◆ **Given information**
▽
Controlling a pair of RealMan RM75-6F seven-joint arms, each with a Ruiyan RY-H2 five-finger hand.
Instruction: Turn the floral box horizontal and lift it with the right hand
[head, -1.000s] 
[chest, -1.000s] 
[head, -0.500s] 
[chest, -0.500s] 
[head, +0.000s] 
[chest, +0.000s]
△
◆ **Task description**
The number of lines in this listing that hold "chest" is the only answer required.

◆ **Response area**
3